Iacob Dimitrie Felix (6 January 1832 – 19 January 1905) was a Romanian physician and hygienist.

== Biography ==
Born in Hořice in the Kingdom of Bohemia, he graduated from high school in Prague and enrolled in the medical faculty of the University of Vienna. There, he became a doctor in medicine and surgery, as well as a specialist in obstetrics. He came from a Jewish family but converted to Christianity during his university days. During the subsequent decades he lived in Romania, he neither discussed his Jewish background nor adopted an attitude suggesting a rejection of Jewishness.

After earning his degree, Felix emigrated to Wallachia, passing the practitioner's examination in August 1858. He worked as a doctor in Oltenița from 1858 to 1859 and in Muscel County from 1859 to 1861. His talent was noticed by Carol Davila, who invited Felix to Bucharest to teach hygienics and public health at the recently established national school of medicine and pharmacy, beginning with the 1861–1862 school year. The institution became the medical faculty of the University of Bucharest in 1869, when he was named head of the hygiene department, a position he held until 1889. Felix served as chief physician of Bucharest from 1865 to 1870 and from 1875 to 1892. He was granted Romanian citizenship in 1871.

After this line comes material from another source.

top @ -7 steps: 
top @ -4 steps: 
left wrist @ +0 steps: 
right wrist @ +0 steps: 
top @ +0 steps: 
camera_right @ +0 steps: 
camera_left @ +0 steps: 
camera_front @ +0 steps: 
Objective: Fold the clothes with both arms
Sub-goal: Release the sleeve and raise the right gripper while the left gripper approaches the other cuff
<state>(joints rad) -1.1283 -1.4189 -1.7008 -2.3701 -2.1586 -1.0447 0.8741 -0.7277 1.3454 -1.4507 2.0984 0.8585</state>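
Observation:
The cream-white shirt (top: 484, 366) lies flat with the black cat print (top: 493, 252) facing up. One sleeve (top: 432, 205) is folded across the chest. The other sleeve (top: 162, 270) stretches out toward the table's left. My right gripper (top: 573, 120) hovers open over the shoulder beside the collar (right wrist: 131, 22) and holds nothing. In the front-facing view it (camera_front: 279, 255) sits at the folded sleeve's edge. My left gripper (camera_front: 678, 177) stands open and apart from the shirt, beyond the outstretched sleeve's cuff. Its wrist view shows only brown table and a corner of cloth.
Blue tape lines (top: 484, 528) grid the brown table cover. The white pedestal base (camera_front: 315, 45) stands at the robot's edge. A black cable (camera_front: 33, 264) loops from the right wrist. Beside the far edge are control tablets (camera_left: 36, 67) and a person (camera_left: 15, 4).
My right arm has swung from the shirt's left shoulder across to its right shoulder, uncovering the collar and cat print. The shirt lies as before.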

In 1877–1878, during the Romanian War of Independence, he served as a combat medic, organizing military hospitals in the Turnu Măgurele area. In 1879, he was elected a titular member of the Romanian Academy. From 1883 to 1887, he was dean of the medical faculty, and from 1892 to 1899 served as director of Romania's public health service. In 1884, he was vice-president of the country's first physicians' congress. In 1898, and again from 1902 to 1904, he was vice-president of the academy's scientific section. In 1884, he was sent into the army reserves with the rank of colonel.

Felix is considered the founder of Romania's school of hygiene and public health, a reputation he acquired during his lifetime. He led one of Europe's first hygiene departments and authored the first epidemiology textbook based on Pasteurian principles.